Mubarak, in control since Sadat's assassi- nation in 1981,has gradually realized that the public sector must become more efficient and that some privatization and internal investment must occur. A late 1987 referendum that gave Mubarak another six year presidential term seems to indicate that the Egyptian public is willing to go along with that decision.

Recently, Prime Minister Atef Sidki told a conference of Giza business leaders that the private sector must "play a more effective role in the development process." He is also seeking to eliminate production subsidies. But nearly half of Egypt's 1987 budget was devoted to spending for public sector companies.

Industry Minister Mohammed Abdul Wahab says the public sector has made "a remarkable turnaround," with the number of unprofitable public sector companies reduced from 40 two years ago to 15 today.
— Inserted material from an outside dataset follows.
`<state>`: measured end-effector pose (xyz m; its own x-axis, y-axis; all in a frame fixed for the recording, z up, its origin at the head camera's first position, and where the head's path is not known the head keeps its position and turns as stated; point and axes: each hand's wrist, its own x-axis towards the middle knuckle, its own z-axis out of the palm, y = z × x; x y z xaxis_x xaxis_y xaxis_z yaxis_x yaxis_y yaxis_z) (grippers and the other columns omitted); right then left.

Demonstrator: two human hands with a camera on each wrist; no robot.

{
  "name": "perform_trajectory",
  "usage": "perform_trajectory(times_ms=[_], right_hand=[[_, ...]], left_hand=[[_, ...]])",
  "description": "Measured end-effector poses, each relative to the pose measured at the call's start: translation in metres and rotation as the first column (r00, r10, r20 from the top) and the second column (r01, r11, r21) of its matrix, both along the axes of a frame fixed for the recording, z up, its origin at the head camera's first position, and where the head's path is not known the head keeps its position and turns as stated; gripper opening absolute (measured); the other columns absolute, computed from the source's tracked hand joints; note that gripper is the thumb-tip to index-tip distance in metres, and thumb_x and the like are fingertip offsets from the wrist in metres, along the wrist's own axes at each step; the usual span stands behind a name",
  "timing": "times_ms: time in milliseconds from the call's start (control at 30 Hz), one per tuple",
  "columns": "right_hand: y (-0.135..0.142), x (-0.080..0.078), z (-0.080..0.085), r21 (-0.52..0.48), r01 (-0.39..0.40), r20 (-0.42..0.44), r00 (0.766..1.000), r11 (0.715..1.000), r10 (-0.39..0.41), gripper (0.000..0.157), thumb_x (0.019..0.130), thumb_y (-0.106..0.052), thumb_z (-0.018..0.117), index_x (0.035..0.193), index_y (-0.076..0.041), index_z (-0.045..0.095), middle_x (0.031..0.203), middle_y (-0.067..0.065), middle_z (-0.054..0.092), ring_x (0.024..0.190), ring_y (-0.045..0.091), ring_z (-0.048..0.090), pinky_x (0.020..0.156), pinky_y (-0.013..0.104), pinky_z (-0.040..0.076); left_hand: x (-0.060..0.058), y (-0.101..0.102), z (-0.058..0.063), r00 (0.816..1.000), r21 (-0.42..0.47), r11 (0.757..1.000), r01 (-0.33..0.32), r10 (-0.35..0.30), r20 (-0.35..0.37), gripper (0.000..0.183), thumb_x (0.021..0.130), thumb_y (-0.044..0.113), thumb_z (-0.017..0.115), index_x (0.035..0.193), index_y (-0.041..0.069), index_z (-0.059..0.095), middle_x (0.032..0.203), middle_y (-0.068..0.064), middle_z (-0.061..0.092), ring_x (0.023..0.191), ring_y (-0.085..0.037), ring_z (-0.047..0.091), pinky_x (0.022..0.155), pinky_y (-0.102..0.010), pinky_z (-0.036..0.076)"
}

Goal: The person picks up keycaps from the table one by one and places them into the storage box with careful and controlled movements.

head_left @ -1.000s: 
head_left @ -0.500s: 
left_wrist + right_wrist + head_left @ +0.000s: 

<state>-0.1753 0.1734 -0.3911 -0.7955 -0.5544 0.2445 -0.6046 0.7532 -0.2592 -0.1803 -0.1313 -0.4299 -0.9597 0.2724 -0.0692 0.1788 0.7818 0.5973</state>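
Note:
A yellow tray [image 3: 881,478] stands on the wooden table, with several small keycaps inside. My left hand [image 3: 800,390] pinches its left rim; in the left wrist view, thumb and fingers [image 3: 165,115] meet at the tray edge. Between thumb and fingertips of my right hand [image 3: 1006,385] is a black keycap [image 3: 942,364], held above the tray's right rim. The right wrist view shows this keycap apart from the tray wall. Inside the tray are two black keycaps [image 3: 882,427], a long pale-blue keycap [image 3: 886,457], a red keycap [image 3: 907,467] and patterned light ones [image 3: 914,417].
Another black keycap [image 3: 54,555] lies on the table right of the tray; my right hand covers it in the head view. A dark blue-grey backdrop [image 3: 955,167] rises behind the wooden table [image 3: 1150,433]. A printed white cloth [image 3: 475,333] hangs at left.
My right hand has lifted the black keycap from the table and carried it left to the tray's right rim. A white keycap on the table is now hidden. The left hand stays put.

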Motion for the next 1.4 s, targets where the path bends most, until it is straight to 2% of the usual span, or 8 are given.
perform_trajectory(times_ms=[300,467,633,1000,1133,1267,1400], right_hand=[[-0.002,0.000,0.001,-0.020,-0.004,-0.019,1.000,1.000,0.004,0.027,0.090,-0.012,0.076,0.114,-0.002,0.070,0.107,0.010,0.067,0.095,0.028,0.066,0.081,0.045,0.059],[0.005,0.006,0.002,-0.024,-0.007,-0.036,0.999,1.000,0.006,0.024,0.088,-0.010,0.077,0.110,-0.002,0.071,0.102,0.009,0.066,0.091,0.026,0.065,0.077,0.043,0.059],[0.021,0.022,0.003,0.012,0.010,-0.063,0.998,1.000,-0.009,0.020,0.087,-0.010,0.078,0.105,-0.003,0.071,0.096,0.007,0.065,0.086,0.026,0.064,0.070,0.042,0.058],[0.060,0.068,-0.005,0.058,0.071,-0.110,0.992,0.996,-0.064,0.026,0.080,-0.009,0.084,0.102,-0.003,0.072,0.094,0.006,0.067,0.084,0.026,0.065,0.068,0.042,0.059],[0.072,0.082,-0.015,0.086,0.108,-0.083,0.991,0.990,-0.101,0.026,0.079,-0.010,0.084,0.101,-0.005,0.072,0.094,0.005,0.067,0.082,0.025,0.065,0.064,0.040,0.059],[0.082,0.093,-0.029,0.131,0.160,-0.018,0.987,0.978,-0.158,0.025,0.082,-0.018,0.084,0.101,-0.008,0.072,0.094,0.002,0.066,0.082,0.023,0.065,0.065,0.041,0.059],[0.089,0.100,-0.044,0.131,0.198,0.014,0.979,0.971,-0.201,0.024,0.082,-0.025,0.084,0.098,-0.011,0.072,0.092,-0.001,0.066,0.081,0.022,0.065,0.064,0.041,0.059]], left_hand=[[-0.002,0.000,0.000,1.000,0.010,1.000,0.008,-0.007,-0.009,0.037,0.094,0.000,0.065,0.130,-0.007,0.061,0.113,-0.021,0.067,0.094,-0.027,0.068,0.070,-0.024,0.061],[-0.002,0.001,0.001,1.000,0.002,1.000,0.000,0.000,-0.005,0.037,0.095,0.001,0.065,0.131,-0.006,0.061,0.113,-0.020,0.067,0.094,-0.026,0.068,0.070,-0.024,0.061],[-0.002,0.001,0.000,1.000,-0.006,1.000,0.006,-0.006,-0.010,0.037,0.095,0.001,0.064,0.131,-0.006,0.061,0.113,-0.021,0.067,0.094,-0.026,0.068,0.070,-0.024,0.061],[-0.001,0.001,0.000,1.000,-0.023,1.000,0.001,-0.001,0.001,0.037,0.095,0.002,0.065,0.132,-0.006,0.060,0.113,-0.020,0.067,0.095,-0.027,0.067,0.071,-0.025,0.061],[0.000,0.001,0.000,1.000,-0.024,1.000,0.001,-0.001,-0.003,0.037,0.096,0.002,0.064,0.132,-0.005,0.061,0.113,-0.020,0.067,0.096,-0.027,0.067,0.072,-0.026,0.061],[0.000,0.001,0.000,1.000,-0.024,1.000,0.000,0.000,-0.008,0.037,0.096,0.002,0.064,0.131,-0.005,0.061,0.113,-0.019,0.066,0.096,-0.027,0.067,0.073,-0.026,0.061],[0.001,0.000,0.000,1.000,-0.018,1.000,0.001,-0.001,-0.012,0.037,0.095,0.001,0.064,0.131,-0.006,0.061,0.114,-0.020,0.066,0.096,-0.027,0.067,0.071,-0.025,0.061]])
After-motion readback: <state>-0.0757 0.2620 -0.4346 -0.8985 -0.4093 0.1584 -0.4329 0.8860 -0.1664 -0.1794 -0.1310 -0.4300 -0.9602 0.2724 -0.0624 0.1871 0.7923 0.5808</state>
Abdul Wahab points out that in 1986 600,000 public sector industrial workers generated $3 billion worth of products, while in 1988 540,000 workers generated $5 billion worth of products. He says Egyptian industry can compete on the inter-national market, projecting that the 1986 industrial ex-ports of $400 million will increase to $1 billion for 1988.

Some U.S. investment is entering the country. In all, U.S. investment amounts to $1.56 billion directly, of which $1.3 billion is in oil exploration and production. The remaining $255 million comes from such companies as American Motors, Colgate Palmolive, Reynolds Aluminum, Gillette, Warner Lambert, York Borg-Warner, Otis Elevator, Pfizer, E.R. Squibb, Union Carbide and Xerox. During the past couple of years a handful of other companies, including GM, Proctor and Gamble, Trane Air Conditioners and Johnson & Johnson have joined with Egyptian entrepreneurs in joint ventures.

But the jobless total, according to an official Egyptian estimate, is still 2.9 million. Other estimates of unemployment and underemployment put the figure still higher. Private sector jobs remain very hard to find outside of farming. University graduates are exceedingly reluctant to take manual or technical jobs when the regime is still trying to live up to Nasser's old promise of white collar work.

Probably the greatest opportunities for Egyptian workers are in the rest of the Arab world, especially in the rich states along the Persian Gulf and in Saudi Arabia. The best estimates are that three million Egyptians work else-where in the Arab world, sending home remittances to help support their families. In late November 1988, Sidki told the new session of the People's Assembly, Egypt's legislature, that remittances from expatriates in fiscal year 1988 amounted to $1.5 billion, triple the previous year.

In the same time, he said, oil earnings rose to $3.3. billion, reflecting some improvement in crude oil prices. Overall hard currency earnings rose to $11.3 billion in fiscal 1988, compared with $9.7 billion the previous year.

That still leaves Egypt woefully short on hard currency. Sidki told the People's Assembly that Egypt still was negotiating for $600 million in World Bank loans and continuing talks with the International Monetary Fund on rescheduling its foreign debt. That debt is estimated at $43 billion, with payments due between July 1,1988 and June 30, 1989, estimated at $4 billion.

In December, Sidki met with reporters and said that he and the rest of Mubarak's cabinet planned to take all necessary measures to make it easier for the private sector to contribute to Egypt's economic progress. Mubarak's slogan, he noted, is "production increase," which he said means "increasing investments ... to make available the required machines, equipment and means of transport."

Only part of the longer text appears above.